The topic of mortgage stress has been in the spotlight recently, after the Reserve Bank of Australia said that it was keeping a watchful eye on interest-only mortgagors whose terms are due to expire between this year and 2022, as it fears some may find the “step-up” to P&I repayments “difficult to manage”.

In her address to the Responsible Lending and Borrowing Summit this year, the assistant governor of the Reserve Bank of Australia (RBA), Michele Bullock, spoke about household indebtedness and mortgage stress.

Ms Bullock said that while mortgage stress has declined since 2011 (largely as a reflection of the fall in interest rates since that time) and that the number of those classed as being in some financial stress is “not growing rapidly”, around 12 per cent of owner-occupiers with mortgage debt indicated that they would expect difficulty raising funds in an emergency.
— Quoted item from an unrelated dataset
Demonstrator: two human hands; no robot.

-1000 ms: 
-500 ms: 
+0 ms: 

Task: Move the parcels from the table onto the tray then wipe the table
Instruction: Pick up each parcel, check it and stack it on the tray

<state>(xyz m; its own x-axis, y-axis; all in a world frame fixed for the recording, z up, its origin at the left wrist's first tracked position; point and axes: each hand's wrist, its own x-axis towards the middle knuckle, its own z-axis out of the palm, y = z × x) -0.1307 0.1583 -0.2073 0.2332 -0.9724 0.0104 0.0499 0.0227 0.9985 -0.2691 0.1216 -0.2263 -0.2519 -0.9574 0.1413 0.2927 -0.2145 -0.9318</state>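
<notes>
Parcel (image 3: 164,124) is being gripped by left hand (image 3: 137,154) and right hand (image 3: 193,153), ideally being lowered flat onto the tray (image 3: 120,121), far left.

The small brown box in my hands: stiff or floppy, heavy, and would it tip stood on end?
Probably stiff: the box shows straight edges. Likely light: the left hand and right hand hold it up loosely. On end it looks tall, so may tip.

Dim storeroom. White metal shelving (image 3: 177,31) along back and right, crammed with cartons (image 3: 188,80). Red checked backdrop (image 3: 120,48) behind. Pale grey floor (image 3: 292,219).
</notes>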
Noting that “the increasing popularity of interest-only loans over recent years meant that, by early 2017, 40 per cent of the debt did not require principal repayments”, the assistant governor said that “this presents a potential source of financial stress if a household’s circumstances were to take a negative turn”.

Ms Bullock noted that as a “large portion” of principal-free periods begin to expire, some borrowers may therefore struggle to service their mortgages.

She said: “[A] large proportion of interest-only loans are due to expire between 2018 and 2022. Some borrowers in this situation will simply move to principal and interest repayments as originally contracted.

“Others may choose to extend the interest-free period, provided that they meet the current lending standardsAhmedabad Stock. There may, however, be some borrowers that do not meet current lending standards for extending their interest-only repayments but would find the step-up to principal and interest repayments difficult to manage.